Nove da noite de uma segunda-feira. Saí de casa a essa hora porque já sei os horários dos supermercados de cor e, se fecha às 21 horas, é certo que minutos depois, os contentores em frente à entrada estarão cheios de comida. Duvida? Ora abra um e espreite lá para dentro.
É que não será por acaso que 88 milhões de toneladas de comida são desperdiçados por ano na Europa e um milhão em Portugal. O número é tão irreal que chega a ser difícil materializá-lo, não é? Tente então imaginar as 50 mil refeições deitadas ao lixo todos os dias em Portugal. Sim, 50 mil. E não abra a boca de indignação, muitas delas vêm de sua casa, que aqui não há inocentes.
Mas o problema começa antes, quando ainda nem saímos do supermercado com os sacos cheios de comida que, lá está, em parte acabará no lixo. O problema começa naquelas prateleiras cheias, luminosas e estrategicamente montadas para tornar tudo mais apetecível. O problema está na maçã que por ter sido tocada já não é vendida, ou pelo frango assado que, por já ter mais de quatro horas na montra, tem que ir para o lixo. Sim, é isso mesmo que acontece.
E o que acontece também, por muitos protocolos que existam para que a distribuição seja feita por quem mais precisa, é que grande parte da comida que não se vende vai mesmo para o lixo.
Nesse dia, às nove e tal da noite, em frente a um Continente de Lisboa, encontramos um contentor cheio de pão e outros três que nem fechavam totalmente tal era a quantidade de bolos, fruta, legumes e até refeições prontas que o enchiam.
É certo que nem tudo estava em condições de consumo, mas foram muitas as vezes em que a minha boca se abriu de espanto. Uma delas foi quando peguei numa embalagem de uvas sem grainha Vale da Rosa, todas intactas e sem data de validade que justificasse o terem sido descartadas. Sabem quanto custam essas uvas? No mínimo, 2,50€.
Mas há mais, porque no regresso a casa deu tempo para passar também num Go Natural. Aí então, já nem sabia se abria a boca de espanto ou de horror. À porta estava um saco cheio, mas mesmo cheio, de comida enlatada para cão. E toda a gente sabe que num Go Natural não falamos de Pedigree. A marca tem um nome impronunciável e nenhuma das latas custa menos do que 2,50€.
Não me lembro da data de validade, mas acredito que tenha sido esse o motivo para que tenham acabado no lixo. Ainda assim, amigos, é comida enlatada para cão. Não estamos a falar de peixe cru para consumo humano.
Havia ainda um saco maior do que aqueles de lixo cheio de abacaxis e, nesse caso, foi mesmo difícil descobrir o porquê. Lá bem no fundo, apalpamos uma textura mole e percebemos que talvez um deles já estivesse estragado. Mas e os outros 20? Serviram para fazer sumo, chá e sobremesas em minha casa. É que estava bem docinho.
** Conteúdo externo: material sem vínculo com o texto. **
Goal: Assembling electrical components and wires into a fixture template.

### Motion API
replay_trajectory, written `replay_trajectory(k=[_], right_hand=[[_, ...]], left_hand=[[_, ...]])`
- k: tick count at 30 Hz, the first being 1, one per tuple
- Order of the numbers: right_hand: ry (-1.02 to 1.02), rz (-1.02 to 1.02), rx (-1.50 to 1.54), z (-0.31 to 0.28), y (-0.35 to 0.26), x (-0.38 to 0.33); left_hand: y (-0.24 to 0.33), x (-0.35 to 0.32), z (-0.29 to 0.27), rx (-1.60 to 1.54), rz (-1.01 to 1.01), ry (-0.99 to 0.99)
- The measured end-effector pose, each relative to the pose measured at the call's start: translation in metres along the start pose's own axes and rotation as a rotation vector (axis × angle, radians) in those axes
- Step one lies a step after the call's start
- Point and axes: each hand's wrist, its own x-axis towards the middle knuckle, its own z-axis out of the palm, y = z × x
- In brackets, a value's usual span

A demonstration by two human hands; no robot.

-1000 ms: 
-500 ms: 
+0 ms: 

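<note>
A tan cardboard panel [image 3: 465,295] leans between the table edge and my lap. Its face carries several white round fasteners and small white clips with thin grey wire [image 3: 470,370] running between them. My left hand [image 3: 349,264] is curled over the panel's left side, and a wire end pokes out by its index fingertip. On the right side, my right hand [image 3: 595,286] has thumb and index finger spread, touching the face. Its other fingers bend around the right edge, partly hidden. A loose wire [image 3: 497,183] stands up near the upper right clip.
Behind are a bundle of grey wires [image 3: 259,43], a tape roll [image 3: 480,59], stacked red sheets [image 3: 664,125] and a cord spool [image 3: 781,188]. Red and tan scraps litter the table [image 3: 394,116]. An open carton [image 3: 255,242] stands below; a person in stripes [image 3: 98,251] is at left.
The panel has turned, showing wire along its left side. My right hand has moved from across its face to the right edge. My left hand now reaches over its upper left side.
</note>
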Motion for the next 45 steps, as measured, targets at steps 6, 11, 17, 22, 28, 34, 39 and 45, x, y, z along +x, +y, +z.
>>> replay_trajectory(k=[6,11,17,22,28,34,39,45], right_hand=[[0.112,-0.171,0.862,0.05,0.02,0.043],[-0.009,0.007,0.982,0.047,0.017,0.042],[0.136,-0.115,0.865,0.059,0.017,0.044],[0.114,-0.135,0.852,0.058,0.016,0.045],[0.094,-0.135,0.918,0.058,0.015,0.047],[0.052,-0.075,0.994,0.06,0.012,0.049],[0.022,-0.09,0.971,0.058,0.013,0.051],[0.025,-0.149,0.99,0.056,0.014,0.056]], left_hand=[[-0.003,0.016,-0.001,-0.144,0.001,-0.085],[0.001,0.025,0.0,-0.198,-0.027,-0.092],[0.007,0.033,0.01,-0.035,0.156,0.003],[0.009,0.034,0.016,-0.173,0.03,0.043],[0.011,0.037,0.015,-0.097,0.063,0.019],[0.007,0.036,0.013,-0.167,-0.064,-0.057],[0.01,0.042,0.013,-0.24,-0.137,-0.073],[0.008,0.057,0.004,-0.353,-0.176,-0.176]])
Não quero com isto que boicotem as compras e mergulhem em contentores do lixo todos os dias. Desafio-vos apenas a, quando passarem por uma entrada de supermercado, reparem no que se passa à porta. Não fechem os olhos como fazem com o que se passa nos matadouros ou nos autocarros da Vimeca na Amadora. Abram-nos bem. Só assim podem escolher se preferem virar a cara e continuar caminho ou se passam a escolher a fruta mais madura ou o iogurte com o prazo de validade mais curto. É que esses, são os primeiros a ir para o lixo.